◆ **Given information**:
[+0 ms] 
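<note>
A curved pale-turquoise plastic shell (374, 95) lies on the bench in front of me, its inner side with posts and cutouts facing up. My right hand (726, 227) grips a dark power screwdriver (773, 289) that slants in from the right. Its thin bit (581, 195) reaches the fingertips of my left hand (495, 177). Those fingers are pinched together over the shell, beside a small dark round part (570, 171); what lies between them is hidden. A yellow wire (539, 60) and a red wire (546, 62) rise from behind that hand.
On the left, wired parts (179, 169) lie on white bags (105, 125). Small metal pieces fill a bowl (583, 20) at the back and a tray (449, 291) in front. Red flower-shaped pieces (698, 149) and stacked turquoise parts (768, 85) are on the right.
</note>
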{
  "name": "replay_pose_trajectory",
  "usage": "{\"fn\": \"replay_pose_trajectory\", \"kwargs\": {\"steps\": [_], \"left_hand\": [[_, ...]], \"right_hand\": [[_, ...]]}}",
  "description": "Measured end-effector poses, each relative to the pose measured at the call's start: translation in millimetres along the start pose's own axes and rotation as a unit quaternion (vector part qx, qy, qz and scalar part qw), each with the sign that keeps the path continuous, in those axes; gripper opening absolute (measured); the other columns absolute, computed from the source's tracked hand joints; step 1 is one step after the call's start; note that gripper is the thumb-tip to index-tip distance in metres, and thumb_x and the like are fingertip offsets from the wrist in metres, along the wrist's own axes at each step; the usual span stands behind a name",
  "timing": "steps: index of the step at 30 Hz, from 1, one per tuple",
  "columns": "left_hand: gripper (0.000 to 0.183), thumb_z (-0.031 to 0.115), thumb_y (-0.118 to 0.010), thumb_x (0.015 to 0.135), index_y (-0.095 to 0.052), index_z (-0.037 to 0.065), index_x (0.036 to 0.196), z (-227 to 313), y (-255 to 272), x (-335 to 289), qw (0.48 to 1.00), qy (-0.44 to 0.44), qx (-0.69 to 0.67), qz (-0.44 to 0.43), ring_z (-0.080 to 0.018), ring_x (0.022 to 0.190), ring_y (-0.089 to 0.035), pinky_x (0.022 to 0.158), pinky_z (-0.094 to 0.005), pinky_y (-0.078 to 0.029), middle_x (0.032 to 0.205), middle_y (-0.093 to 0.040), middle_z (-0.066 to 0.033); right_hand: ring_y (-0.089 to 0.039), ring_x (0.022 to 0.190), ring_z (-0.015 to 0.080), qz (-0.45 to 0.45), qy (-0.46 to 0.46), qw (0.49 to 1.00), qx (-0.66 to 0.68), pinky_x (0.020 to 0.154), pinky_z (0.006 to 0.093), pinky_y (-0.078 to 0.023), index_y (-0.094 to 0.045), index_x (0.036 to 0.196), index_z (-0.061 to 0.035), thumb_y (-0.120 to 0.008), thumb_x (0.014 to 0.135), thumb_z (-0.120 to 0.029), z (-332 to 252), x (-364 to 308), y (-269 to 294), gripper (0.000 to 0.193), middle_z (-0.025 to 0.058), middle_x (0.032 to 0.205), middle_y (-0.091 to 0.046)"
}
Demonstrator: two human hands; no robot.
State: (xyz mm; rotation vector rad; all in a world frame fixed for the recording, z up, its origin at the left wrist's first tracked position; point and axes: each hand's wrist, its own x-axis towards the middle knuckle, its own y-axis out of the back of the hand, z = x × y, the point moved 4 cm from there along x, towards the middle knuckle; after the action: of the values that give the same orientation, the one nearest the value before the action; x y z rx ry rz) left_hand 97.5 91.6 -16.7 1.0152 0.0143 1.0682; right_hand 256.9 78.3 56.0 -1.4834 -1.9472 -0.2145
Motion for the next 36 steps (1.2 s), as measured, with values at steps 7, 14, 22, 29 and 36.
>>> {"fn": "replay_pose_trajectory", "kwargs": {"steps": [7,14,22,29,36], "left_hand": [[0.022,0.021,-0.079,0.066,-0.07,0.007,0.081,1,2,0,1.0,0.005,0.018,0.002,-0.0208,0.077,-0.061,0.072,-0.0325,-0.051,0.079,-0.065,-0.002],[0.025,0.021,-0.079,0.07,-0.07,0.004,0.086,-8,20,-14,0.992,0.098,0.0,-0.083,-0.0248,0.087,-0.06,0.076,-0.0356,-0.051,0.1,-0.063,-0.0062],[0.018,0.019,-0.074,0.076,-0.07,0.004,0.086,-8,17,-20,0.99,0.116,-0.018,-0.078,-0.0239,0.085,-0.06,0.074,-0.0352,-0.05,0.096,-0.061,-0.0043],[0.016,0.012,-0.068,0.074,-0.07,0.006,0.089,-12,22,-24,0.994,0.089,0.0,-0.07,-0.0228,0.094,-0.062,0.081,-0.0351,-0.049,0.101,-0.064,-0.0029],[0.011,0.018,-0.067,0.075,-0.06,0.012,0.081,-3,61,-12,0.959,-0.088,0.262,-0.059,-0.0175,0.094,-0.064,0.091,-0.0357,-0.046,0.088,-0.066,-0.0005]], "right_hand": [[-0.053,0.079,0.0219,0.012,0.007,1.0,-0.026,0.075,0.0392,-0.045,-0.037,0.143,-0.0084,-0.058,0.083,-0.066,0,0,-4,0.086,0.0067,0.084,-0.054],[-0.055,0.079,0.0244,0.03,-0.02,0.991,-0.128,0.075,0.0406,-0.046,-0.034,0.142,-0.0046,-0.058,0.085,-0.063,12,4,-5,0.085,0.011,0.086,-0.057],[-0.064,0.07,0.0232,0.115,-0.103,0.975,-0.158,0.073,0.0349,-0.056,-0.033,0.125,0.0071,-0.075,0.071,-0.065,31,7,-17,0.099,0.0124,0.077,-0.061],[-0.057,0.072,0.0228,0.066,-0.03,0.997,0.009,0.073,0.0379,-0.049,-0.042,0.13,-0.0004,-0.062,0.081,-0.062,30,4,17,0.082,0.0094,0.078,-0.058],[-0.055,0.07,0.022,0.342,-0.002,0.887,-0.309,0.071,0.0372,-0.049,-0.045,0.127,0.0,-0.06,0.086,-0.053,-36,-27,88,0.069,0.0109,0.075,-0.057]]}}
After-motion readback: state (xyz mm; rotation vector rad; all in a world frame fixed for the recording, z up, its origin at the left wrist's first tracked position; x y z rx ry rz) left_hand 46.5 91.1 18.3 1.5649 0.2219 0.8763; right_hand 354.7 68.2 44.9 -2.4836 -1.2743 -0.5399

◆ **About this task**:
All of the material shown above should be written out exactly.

◆ **Output**:
[+0 ms] 
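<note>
A curved pale-turquoise plastic shell (374, 95) lies on the bench in front of me, its inner side with posts and cutouts facing up. My right hand (726, 227) grips a dark power screwdriver (773, 289) that slants in from the right. Its thin bit (581, 195) reaches the fingertips of my left hand (495, 177). Those fingers are pinched together over the shell, beside a small dark round part (570, 171); what lies between them is hidden. A yellow wire (539, 60) and a red wire (546, 62) rise from behind that hand.
On the left, wired parts (179, 169) lie on white bags (105, 125). Small metal pieces fill a bowl (583, 20) at the back and a tray (449, 291) in front. Red flower-shaped pieces (698, 149) and stacked turquoise parts (768, 85) are on the right.
</note>
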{
  "name": "replay_pose_trajectory",
  "usage": "{\"fn\": \"replay_pose_trajectory\", \"kwargs\": {\"steps\": [_], \"left_hand\": [[_, ...]], \"right_hand\": [[_, ...]]}}",
  "description": "Measured end-effector poses, each relative to the pose measured at the call's start: translation in millimetres along the start pose's own axes and rotation as a unit quaternion (vector part qx, qy, qz and scalar part qw), each with the sign that keeps the path continuous, in those axes; gripper opening absolute (measured); the other columns absolute, computed from the source's tracked hand joints; step 1 is one step after the call's start; note that gripper is the thumb-tip to index-tip distance in metres, and thumb_x and the like are fingertip offsets from the wrist in metres, along the wrist's own axes at each step; the usual span stands behind a name",
  "timing": "steps: index of the step at 30 Hz, from 1, one per tuple",
  "columns": "left_hand: gripper (0.000 to 0.183), thumb_z (-0.031 to 0.115), thumb_y (-0.118 to 0.010), thumb_x (0.015 to 0.135), index_y (-0.095 to 0.052), index_z (-0.037 to 0.065), index_x (0.036 to 0.196), z (-227 to 313), y (-255 to 272), x (-335 to 289), qw (0.48 to 1.00), qy (-0.44 to 0.44), qx (-0.69 to 0.67), qz (-0.44 to 0.43), ring_z (-0.080 to 0.018), ring_x (0.022 to 0.190), ring_y (-0.089 to 0.035), pinky_x (0.022 to 0.158), pinky_z (-0.094 to 0.005), pinky_y (-0.078 to 0.029), middle_x (0.032 to 0.205), middle_y (-0.093 to 0.040), middle_z (-0.066 to 0.033); right_hand: ring_y (-0.089 to 0.039), ring_x (0.022 to 0.190), ring_z (-0.015 to 0.080), qz (-0.45 to 0.45), qy (-0.46 to 0.46), qw (0.49 to 1.00), qx (-0.66 to 0.68), pinky_x (0.020 to 0.154), pinky_z (0.006 to 0.093), pinky_y (-0.078 to 0.023), index_y (-0.094 to 0.045), index_x (0.036 to 0.196), index_z (-0.061 to 0.035), thumb_y (-0.120 to 0.008), thumb_x (0.014 to 0.135), thumb_z (-0.120 to 0.029), z (-332 to 252), x (-364 to 308), y (-269 to 294), gripper (0.000 to 0.193), middle_z (-0.025 to 0.058), middle_x (0.032 to 0.205), middle_y (-0.091 to 0.046)"
}
Demonstrator: two human hands; no robot.
State: (xyz mm; rotation vector rad; all in a world frame fixed for the recording, z up, its origin at the left wrist's first tracked position; point and axes: each hand's wrist, its own x-axis towards the middle knuckle, its own y-axis out of the back of the hand, z = x × y, the point moved 4 cm from there along x, towards the middle knuckle; after the action: of the values that give the same orientation, the one nearest the value before the action; x y z rx ry rz) left_hand 97.5 91.6 -16.7 1.0152 0.0143 1.0682; right_hand 256.9 78.3 56.0 -1.4834 -1.9472 -0.2145
Motion for the next 36 steps (1.2 s), as measured, with values at steps 7, 14, 22, 29 and 36.
>>> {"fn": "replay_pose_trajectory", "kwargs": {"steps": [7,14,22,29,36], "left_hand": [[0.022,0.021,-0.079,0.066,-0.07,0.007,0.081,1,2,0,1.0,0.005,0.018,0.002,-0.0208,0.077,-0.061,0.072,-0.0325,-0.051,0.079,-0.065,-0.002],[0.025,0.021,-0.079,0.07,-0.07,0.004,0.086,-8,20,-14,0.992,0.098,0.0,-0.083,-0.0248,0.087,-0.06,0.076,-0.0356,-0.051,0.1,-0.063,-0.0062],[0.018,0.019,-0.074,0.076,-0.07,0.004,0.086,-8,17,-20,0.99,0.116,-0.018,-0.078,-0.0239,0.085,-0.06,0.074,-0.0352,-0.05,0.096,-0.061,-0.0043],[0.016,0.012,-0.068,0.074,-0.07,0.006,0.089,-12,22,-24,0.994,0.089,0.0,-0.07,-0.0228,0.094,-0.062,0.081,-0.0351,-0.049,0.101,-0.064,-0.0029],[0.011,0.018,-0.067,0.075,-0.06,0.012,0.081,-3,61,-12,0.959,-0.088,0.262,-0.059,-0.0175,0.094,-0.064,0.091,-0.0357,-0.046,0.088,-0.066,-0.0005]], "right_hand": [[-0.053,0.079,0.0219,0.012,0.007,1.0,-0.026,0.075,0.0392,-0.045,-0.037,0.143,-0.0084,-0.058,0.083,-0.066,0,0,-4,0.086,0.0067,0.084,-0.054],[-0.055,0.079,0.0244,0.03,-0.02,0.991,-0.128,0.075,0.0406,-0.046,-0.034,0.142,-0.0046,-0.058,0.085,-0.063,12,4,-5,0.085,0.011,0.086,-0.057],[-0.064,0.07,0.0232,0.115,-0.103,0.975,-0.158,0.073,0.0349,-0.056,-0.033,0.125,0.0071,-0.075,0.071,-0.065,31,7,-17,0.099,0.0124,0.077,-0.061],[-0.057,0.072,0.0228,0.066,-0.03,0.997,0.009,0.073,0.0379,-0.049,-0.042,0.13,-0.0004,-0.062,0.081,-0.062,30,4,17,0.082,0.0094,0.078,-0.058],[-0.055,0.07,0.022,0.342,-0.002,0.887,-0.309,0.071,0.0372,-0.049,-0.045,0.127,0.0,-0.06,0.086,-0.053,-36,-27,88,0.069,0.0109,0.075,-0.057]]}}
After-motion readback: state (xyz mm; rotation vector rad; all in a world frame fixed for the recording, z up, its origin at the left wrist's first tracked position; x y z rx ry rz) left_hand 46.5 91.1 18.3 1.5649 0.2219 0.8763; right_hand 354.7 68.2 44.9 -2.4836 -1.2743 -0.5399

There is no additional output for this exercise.